▸ **TO DO**
From the listing below, retype exactly the line holding "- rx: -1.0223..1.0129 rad", the line holding "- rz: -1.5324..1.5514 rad", and the lines between them; skip everything else.

━━━ GIVEN MATERIAL

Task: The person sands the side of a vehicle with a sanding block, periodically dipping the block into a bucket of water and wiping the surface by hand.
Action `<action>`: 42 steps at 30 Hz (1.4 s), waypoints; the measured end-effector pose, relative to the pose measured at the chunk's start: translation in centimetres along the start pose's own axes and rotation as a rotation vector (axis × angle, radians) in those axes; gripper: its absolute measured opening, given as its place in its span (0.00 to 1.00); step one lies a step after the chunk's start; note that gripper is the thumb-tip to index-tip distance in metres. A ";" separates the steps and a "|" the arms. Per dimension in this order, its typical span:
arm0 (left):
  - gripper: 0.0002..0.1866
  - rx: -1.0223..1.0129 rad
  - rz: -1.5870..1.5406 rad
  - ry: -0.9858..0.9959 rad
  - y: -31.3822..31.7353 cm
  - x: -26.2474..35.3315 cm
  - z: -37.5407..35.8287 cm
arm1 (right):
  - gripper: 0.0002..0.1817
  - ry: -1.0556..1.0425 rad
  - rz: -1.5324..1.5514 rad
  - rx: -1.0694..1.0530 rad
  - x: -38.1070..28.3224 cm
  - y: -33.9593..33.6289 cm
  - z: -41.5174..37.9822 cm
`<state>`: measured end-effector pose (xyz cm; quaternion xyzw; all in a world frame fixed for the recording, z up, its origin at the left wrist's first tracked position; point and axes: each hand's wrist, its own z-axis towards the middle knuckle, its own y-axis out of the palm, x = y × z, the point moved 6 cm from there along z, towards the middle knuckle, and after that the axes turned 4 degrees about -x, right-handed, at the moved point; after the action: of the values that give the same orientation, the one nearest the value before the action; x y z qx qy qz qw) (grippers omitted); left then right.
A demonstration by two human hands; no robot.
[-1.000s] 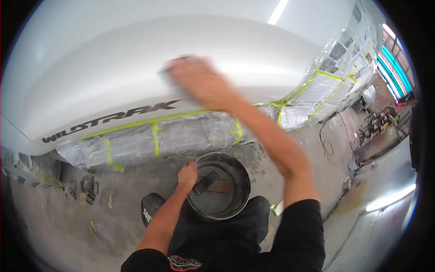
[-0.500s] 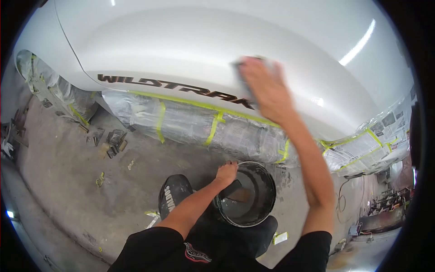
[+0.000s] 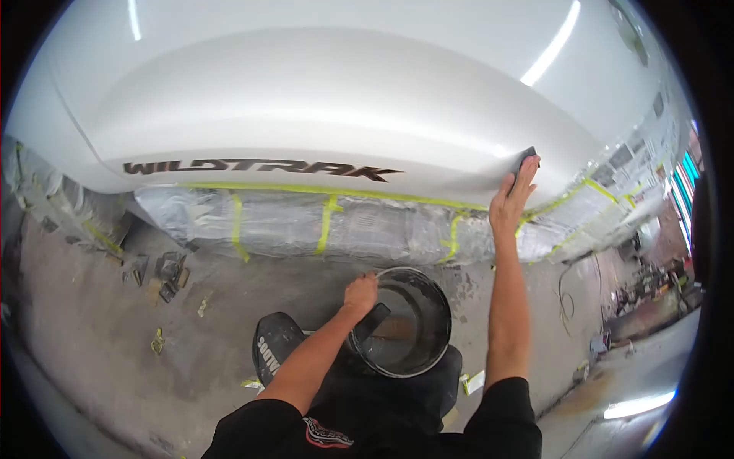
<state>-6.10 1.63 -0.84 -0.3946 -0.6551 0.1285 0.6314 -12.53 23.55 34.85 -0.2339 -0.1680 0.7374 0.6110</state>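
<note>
My right hand (image 3: pixel 512 197) presses a dark, thin pad (image 3: pixel 529 154) against the lower right part of the white car panel (image 3: pixel 306 84). The pad's tip shows beyond the fingers. My left hand (image 3: pixel 362 291) is wrapped round the rim of a black bucket (image 3: pixel 440 306) between my knees. Inside the bucket a dark flat piece (image 3: pixel 372 321) leans against the left wall, with some liquid at the bottom. Dark WILDTRAK lettering (image 3: pixel 260 166) runs along the panel's lower edge, left of my right hand.
Plastic and newspaper masking (image 3: pixel 375 229) with yellow-green tape covers the area below the panel. Dark blocks (image 3: pixel 171 272) lie on the concrete floor (image 3: pixel 99 321) at left. A thin hose (image 3: pixel 566 298) and a cluttered rack (image 3: pixel 650 306) are at right.
My right hand has moved right and down along the panel with the pad. The view has shifted to the right. My left hand stays on the bucket's rim.
</note>
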 end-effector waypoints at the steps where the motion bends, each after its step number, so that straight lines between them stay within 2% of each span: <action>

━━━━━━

▸ **WRITTEN SOLUTION**
  - rx: -1.0223..1.0129 rad
  - rz: -1.5870..1.5406 rad
  - ry: -0.9858..0.9959 rad
  - y: -31.3822..31.7353 cm
  - x: -26.2474..35.3315 cm
  - z: -37.5407..35.8287 cm
arm1 (right):
  - gripper: 0.0002..0.1817
  - ry: -1.0556..1.0425 rad
  - rz: -1.5324..1.5514 rad

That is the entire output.